When you spot the word "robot" in a line of the data below, copy that line.

(Dataset excerpts)
------------------------

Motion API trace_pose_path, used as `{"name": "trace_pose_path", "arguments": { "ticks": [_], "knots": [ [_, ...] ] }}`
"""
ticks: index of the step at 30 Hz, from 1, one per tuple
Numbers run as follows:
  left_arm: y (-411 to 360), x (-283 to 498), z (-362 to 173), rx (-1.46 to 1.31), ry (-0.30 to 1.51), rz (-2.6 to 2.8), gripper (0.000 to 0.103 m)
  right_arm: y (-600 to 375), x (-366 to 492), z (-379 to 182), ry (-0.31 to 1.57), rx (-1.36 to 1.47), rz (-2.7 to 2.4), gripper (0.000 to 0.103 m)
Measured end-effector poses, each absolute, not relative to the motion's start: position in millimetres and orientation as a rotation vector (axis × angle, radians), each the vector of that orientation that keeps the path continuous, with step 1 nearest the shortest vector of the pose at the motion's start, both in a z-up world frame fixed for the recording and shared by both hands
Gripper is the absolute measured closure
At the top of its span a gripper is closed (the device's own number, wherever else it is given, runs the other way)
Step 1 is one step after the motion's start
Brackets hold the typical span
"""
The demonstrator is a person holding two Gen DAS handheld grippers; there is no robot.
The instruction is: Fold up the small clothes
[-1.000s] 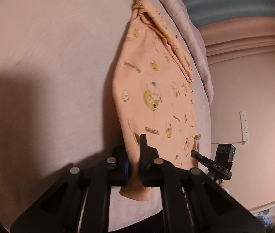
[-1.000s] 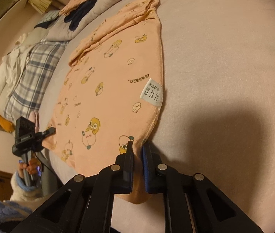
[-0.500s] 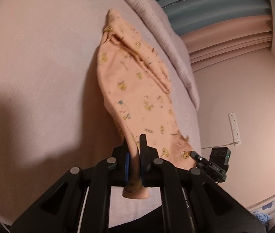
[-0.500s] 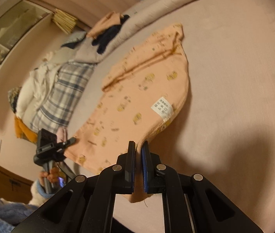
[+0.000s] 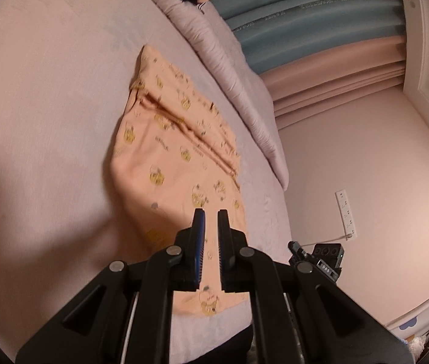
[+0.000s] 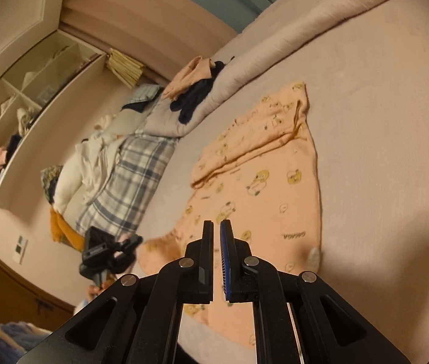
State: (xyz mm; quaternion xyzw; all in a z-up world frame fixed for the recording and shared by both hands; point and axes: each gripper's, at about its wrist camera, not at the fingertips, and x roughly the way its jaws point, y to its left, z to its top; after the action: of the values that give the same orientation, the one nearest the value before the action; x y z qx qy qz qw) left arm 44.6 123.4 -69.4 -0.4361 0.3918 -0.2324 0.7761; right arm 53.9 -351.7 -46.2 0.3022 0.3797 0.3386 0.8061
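Observation:
A small peach garment [image 5: 169, 154] printed with yellow cartoon animals lies on the pink bed sheet [image 5: 41, 97]; it also shows in the right wrist view [image 6: 263, 188]. Its far part is bunched in folds. My left gripper [image 5: 211, 217] hovers above the garment's near end with a narrow gap between its fingers and nothing in it. My right gripper [image 6: 217, 226] hovers over the near edge, slightly open and empty. The left gripper [image 6: 108, 250] shows from the right wrist view and the right gripper [image 5: 317, 257] from the left wrist view.
A rolled grey duvet [image 5: 229, 69] lies along the far side of the bed, with dark and peach clothes [image 6: 196, 91] piled on it. A plaid pillow [image 6: 129, 182] and white bedding lie beyond. Wall shelves [image 6: 32, 103], curtains [image 5: 320, 30] and a wall socket [image 5: 346, 212] surround the bed.
Both grippers let go of the garment's near edge and lifted away; the garment dropped flat onto the sheet.

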Motion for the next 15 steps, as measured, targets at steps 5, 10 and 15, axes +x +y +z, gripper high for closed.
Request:
{"name": "trace_pose_path", "arguments": {
  "ticks": [5,10,15],
  "knots": [
    [129,48,-76,-0.928,0.879,-0.47,0.097,-350,66,-66,0.962,0.618,0.627,0.094],
    [144,42,-105,-0.963,0.966,-0.368,0.093,-362,58,-76,1.021,0.612,0.548,0.052],
    [152,29,-116,-0.977,1.005,-0.364,0.077,-366,56,-82,1.081,0.586,0.519,0.052]
  ]
}}
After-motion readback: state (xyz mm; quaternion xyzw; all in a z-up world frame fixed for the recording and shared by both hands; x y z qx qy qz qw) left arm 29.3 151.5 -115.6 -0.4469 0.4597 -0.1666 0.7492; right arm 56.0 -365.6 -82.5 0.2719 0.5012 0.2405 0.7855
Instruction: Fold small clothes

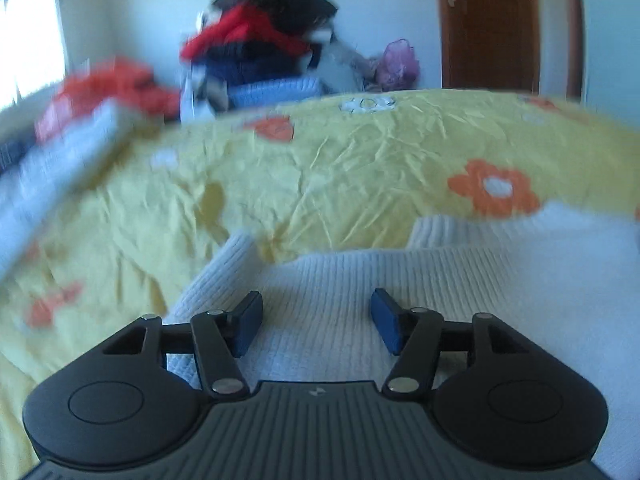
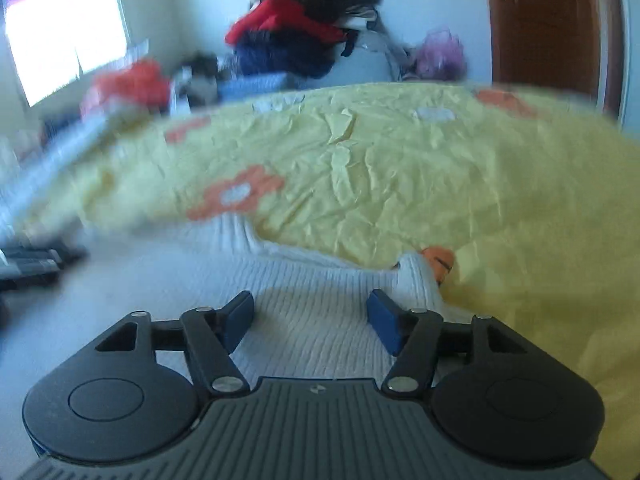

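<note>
A: Where's the garment?

B: White ribbed knit [image 1: 400, 300] spread flat on the yellow flowered bedspread [image 1: 360, 168], near edge of the bed, right under both tools. Prob a small sweater, can't say for sure w/ this blur.

A: Left gripper?

B: Left gripper [image 1: 316, 322] is over the knit's left part, jaws wide apart, nothing btwn the blue pads [image 1: 246, 330]. Can't tell if it touches the fabric.

A: Right one?

B: Right gripper [image 2: 310, 322] same deal: spread, empty, over the knit [image 2: 312, 300] nr its right edge, where a ribbed end sticks up twd an orange flower [image 2: 438, 262] on the cover.

A: Why the two placed like that?

B: My guess: one tool per side so each can pinch an edge or sleeve and fold inward. Laid flat bc folding needs a smooth base.

A: Long axis?

B: Seems to run left–right across the views, parallel to the near bed edge. Ribbed bands point away, twd the far clothes pile [image 1: 272, 28]. Which end is collar vs hem, can't tell.

A: Fold started?

B: Looks not yet; one layer, a raised flap on the left side.
</note>
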`<state>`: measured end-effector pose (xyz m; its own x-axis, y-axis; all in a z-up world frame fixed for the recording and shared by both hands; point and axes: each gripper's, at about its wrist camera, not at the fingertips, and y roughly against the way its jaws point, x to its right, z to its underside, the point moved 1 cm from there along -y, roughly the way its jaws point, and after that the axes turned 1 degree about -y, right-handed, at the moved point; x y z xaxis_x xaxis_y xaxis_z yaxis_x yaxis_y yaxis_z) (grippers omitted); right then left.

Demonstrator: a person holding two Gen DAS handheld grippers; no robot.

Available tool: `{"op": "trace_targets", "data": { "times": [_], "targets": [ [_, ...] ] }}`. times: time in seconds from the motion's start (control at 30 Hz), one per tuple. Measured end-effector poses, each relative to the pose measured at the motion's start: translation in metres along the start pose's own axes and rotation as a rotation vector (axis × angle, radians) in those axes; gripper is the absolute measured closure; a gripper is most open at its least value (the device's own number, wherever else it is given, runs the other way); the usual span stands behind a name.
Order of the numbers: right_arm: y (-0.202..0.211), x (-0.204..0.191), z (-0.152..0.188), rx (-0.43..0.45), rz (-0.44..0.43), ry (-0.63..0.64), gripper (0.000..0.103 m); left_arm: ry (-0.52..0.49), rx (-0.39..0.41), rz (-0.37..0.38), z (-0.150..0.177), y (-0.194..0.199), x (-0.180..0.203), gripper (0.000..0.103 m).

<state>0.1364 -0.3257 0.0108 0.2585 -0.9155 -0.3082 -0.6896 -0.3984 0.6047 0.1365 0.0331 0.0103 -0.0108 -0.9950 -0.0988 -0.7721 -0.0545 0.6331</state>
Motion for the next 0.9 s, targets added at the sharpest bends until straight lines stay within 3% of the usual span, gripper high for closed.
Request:
{"op": "trace_targets", "data": {
  "times": [0.13, 0.23, 0.3, 0.33, 0.4, 0.5, 0.57, 0.77, 0.9],
  "targets": [
    [-0.001, -0.006, 0.003, -0.005, 0.01, 0.025, 0.035, 0.017, 0.01, -0.016, -0.001, 0.001, 0.0, 0.041],
    [-0.001, -0.01, 0.003, -0.003, 0.016, 0.033, 0.035, 0.086, 0.128, -0.102, 0.008, 0.041, -0.004, 0.041],
    [0.001, -0.009, 0.002, 0.003, 0.01, 0.021, 0.034, 0.223, 0.2, -0.094, 0.027, 0.081, -0.023, 0.035],
    [0.003, -0.009, 0.002, 0.006, 0.007, 0.015, 0.035, 0.311, 0.218, -0.075, 0.041, 0.1, -0.035, 0.029],
    [0.0, -0.009, 0.002, 0.008, 0.005, 0.012, 0.034, 0.513, 0.227, -0.039, 0.077, 0.135, -0.062, 0.026],
    [0.0, -0.009, 0.002, 0.006, 0.004, 0.016, 0.033, 0.756, 0.142, -0.012, 0.131, 0.161, -0.088, 0.026],
    [0.001, -0.009, 0.002, 0.007, 0.002, 0.015, 0.033, 0.849, 0.073, 0.043, 0.153, 0.163, -0.096, 0.026],
    [0.002, -0.008, 0.003, 0.01, 0.002, 0.012, 0.033, 0.861, 0.038, 0.174, 0.147, 0.145, -0.088, 0.027],
    [0.004, -0.007, 0.003, 0.019, -0.005, -0.002, 0.033, 0.853, 0.032, 0.111, 0.136, 0.133, -0.081, 0.032]
  ]
}}
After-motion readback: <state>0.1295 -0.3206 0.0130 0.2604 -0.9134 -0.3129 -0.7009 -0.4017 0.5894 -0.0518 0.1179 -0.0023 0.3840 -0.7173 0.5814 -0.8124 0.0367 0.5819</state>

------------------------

◆ Solution to this task:
The demonstrator is a person holding two Gen DAS handheld grippers; there is no robot.
Demonstrator: a person holding two Gen DAS handheld grippers; no robot.

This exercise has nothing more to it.